Graph matching plays an important role in many fields in computer vision. It is a well-known general NP-hard problem and has been investigated for decades. Among the large amount of algorithms for graph matching, the algorithms utilizing the path following strategy exhibited state-of-art performances. However, the main drawback of this category of algorithms lies in their high computational burden. In this paper, we propose a novel path following strategy for graph matching aiming to improve its computation efficiency. We first propose a path estimation method to reduce the computational cost at each iteration, and subsequently a method of adaptive step length to accelerate the convergence. The proposed approach is able to be integrated into all the algorithms that utilize the path following strategy. To validate our approach, we compare our approach with several recently proposed graph matching algorithms on three benchmark image datasets. Experimental results show that, our approach improves significantly the computation efficiency of the original algorithms, and offers similar or better matching results.

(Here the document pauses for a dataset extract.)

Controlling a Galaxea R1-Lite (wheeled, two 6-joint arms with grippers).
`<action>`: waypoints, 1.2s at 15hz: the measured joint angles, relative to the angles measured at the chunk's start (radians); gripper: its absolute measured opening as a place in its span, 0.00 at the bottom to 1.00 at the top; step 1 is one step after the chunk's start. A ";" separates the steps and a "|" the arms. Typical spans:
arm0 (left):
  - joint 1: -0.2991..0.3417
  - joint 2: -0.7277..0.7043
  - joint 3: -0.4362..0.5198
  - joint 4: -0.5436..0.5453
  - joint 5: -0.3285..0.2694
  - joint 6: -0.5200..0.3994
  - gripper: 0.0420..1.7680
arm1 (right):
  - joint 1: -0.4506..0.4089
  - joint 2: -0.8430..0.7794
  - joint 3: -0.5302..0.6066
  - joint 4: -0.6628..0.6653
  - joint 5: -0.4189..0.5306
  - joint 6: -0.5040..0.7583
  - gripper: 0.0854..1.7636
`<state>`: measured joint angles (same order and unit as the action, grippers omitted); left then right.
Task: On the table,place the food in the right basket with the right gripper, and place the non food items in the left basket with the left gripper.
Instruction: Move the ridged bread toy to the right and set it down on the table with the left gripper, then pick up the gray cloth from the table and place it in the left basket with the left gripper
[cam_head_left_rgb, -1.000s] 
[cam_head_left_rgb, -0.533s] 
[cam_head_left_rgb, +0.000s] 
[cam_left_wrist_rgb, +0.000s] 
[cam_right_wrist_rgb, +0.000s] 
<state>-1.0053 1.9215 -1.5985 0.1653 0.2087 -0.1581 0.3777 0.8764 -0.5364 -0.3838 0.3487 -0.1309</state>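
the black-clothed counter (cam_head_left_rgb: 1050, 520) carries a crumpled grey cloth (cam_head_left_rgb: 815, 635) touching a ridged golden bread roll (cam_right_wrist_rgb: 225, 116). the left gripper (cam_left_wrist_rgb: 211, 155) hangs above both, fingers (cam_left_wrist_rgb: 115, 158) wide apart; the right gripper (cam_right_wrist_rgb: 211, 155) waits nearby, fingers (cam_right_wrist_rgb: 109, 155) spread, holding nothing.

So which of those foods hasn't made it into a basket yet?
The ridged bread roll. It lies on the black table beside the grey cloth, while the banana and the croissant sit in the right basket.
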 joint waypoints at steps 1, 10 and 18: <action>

AAAI Conference 2014 Conference Paper

Exploiting Competition Relationship for Robust Visual Recognition

  • Liang Du
  • Haibin Ling

Joint learning of similar tasks has been a popular trend in visual recognition and proven to be beneficial. Between-task similarity often provides useful cues, such as feature sharing, for learning visual classifiers. By contrast, the competition relationship between visual recognition tasks (e. g. , content independent writer identification and handwriting recognition) remains largely under-explored. A key challenge in visual recognition is to select the most discriminating features and remove irrelevant features related to intraclass variations. With the help of auxiliary competing tasks, we can identify such features within a joint learning model exploiting the competition relationship. Motivated by this intuition, we propose a novel way to exploit competition relationship for solving visual recognition problems. Specifically, given a target task and its competing tasks, we jointly model them by a generalized additive regression model with a competition constraint. This constraint effectively discourages choosing of irrelevant features (weak learners) that support the auxiliary competing tasks. We name the proposed algorithm CompBoost. In our study, CompBoost is applied to two visual recognition applications: (1) content-independent writer identification from handwriting scripts by exploiting competing tasks of handwriting recognition, and (2) actor-independent facial expression recognition by exploiting competing tasks of face recognition. In both experiments our approach demonstrates promising performance gains by exploiting the between-task competition.